A bed of roses
What's the meaning of the phrase 'A bed of roses'?
The expression 'a bed of roses' describes a pleasant or easy situation.
What's the origin of the phrase 'A bed of roses'?
'A bed of roses' is first found in Christopher Marlowe's The Passionate Shepherd To His Love. This was published posthumously in 1599 - Marlowe died in 1593.

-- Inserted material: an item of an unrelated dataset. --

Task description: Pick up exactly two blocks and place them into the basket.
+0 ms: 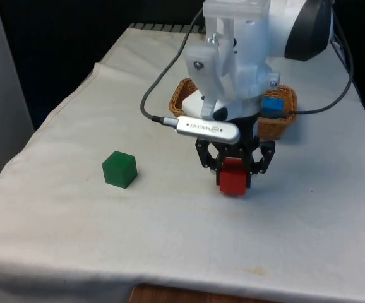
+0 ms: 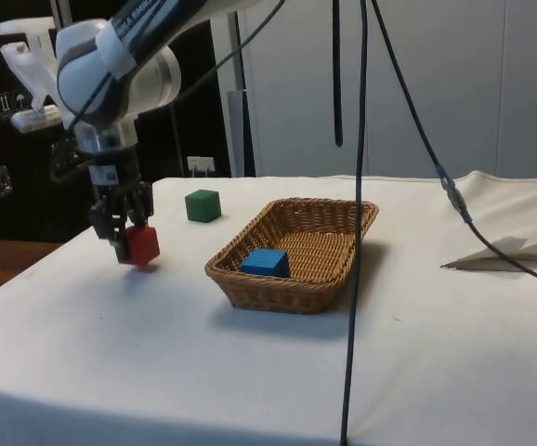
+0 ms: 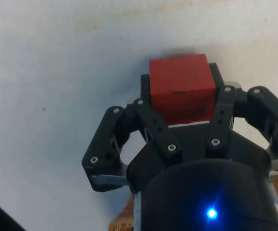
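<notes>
My gripper [image 1: 234, 172] [image 2: 129, 237] [image 3: 182, 98] is shut on a red block [image 1: 233, 183] [image 2: 142, 246] [image 3: 181, 79], held between its black fingers low over the white cloth. I cannot tell whether the block still touches the cloth. A wicker basket [image 1: 277, 129] [image 2: 282, 295] stands just behind the gripper, toward the robot, with a blue block [image 1: 272, 105] [image 2: 266, 262] lying inside it. A green block [image 1: 119, 169] [image 2: 203, 204] rests on the cloth by itself, toward the front view's left of the gripper.
A grey cable [image 1: 154, 95] loops from the wrist over the cloth beside the basket. Crumpled white cloth [image 2: 515, 249] lies at the side view's right. The table's front edge [image 1: 170, 293] runs close below the red block.
</notes>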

Come live with me and be my love,
And we will all the pleasures prove
That valleys, groves, hills, and fields,
Woods or steepy mountain yields.
And we will sit upon the rocks,
Seeing the shepherds feed their flocks,
By shallow rivers to whose falls
Melodious birds sing madrigals.
And I will make thee beds of roses
And a thousand fragrant posies,
A cap of flowers, and a kirtle
Embroidered all with leaves of myrtle;
A gown made of the finest wool
Which from our pretty lambs we pull;
Fair lined slippers for the cold,
With buckles of the purest gold;
A belt of straw and ivy buds,
With coral clasps and amber studs:
And if these pleasures may thee move,
Come live with me and be my love.
The shepherds' swains shall dance and sing
For thy delight each May morning:
If these delights thy mind may move,
Then live with me and be my love.
Here, Marlowe was referring to real flowers. The phrase has since come to be used figuratively to refer to any easy and pleasant situation, floral or otherwise.
The literal interpretation of the phrase was taken up in the imagery for the 1999 film 'American Beauty'.
The commercial potential of that imagery was soon exploited and 'Bed of Roses' bath kits were soon on sale.